Puis Wytejczk était arrivé, vaillant, par l'escalier, porteur d'un complément de courses qui manquait à la confection d'un succulent dîner, que nous avions achevé de préparer joyeusement puis dégusté.

Se superposaient le "déjà-vu" de la scène d'alors, celui de ce soir qui n'était que matériel, le carrelage, en effet était exactement le même, comment avais-je pu ne pas plus tôt le remarquer ?, le souvenir plein et heureux, le présent vide de sens et rempli de solitude, la vision vive comme le vrai, la réalité brumeuse de qui n'y est plus ancré.
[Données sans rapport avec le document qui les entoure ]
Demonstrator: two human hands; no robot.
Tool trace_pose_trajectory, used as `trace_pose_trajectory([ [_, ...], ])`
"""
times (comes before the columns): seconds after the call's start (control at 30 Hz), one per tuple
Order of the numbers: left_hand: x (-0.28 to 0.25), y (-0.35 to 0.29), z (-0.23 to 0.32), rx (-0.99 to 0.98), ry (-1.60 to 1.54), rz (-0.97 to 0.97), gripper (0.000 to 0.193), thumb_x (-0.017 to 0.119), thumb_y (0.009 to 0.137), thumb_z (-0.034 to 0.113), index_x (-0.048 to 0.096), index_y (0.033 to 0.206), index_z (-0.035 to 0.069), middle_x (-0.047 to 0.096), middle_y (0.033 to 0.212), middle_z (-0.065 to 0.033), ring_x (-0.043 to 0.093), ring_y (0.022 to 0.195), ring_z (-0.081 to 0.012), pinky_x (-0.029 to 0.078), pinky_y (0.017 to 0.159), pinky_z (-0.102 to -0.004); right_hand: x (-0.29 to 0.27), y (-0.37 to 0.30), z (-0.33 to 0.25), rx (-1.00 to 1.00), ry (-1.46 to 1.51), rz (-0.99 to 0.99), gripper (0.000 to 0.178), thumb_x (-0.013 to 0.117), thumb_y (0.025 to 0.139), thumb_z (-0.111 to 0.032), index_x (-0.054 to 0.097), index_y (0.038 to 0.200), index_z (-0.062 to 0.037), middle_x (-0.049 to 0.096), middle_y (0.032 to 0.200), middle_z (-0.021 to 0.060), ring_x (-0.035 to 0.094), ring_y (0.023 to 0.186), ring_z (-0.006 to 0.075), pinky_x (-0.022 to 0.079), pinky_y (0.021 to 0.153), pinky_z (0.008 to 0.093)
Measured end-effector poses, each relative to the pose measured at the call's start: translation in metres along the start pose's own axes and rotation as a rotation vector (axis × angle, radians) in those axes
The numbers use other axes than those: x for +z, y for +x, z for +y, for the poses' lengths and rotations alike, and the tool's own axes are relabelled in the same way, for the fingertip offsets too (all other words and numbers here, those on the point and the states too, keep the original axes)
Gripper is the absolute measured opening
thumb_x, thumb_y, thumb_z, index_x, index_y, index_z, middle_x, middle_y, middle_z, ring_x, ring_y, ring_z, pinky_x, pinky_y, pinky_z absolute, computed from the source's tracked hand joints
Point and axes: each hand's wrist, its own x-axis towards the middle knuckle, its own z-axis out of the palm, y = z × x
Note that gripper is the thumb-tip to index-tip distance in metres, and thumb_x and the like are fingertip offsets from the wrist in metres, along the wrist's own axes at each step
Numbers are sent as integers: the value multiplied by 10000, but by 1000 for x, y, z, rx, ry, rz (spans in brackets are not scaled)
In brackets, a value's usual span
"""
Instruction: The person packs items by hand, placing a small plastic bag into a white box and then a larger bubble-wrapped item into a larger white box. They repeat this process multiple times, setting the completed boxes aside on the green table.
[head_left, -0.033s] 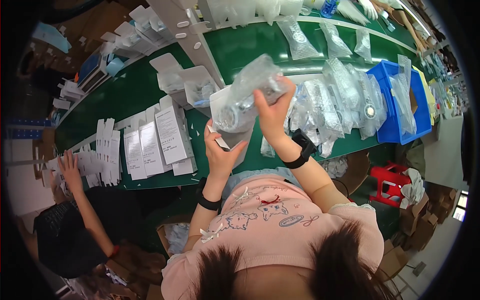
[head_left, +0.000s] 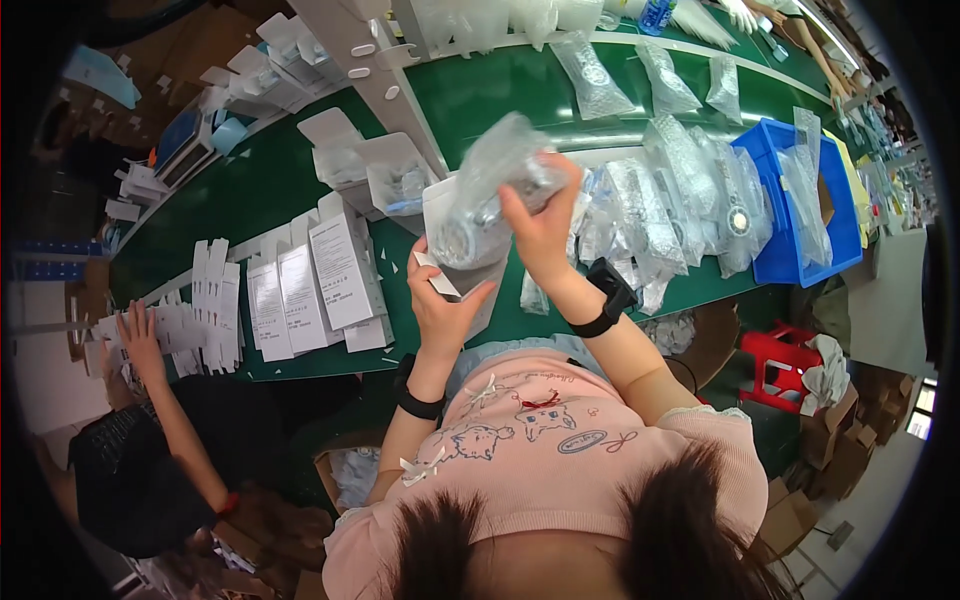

La tête me tournait. Je savais peut-être où j'étais mais plus totalement quand, ni avec ou sans qui. L'infernale danse des pourquoi, qui m'avait ces jours derniers laissée un peu en paix, revenait avec une force renouvelée.  Si mon vieil ami ne voulait plus me voir, pour une raison qui lui appartenait et que douloureusement j'ignorais, pourquoi son frère qui semblait m'aimer bien, avait-il également disparu ? M'en voulait-il aussi ? Et dans ce cas de quoi ?

Je m'assis où je pouvais sans rien déranger, fermai les yeux, attendis que le malaise passe. La faiblesse physique rapidement s'estompa, les questions déchaînées, elles, ne passèrent pas.

Le chat dont le repas tardait vint quémander câlin et pitance, je revins à la réalité et fis ce qui était devant être fait pour le sustenter.

La nuit d'après, j'allais rêver d'un Sam devenu grand, que je croiserais dans Paris, reconnaîtrais à son regard clair et profond, et qui se souviendrait par chance de mon prénom. Nous parlerions d'abord sur le trottoir, puis dans un café. Il me raconterait alors ce qui était arrivé. Et pourquoi tous avaient soudain rompu un lien affectueux et qui nous réchauffait.  Mais le sommeil deviendra profond avant que son récit ne se forme, et au réveil j'ignorerai ce qu'il m'avait révélé.

(1) ne me plaignez surtout pas, c'est moi qui ai supplié le privilège d'avoir pour quelques brèves journées un appartement à soi.

[photo : in situ]

       

spéciale dédicace à la pompom-girl de luxe si d'aventure elle passait par là (comme vous pouvez, chère PomPom, le constater, vos encouragements à la voiture grenat reçus ce matin tombaient à point nommé (le malaise que j'ai quelque peu transposé dans ses circonstances mêmes, comme je le fais presque toujours, n'était pour sa part pas purement fictif)).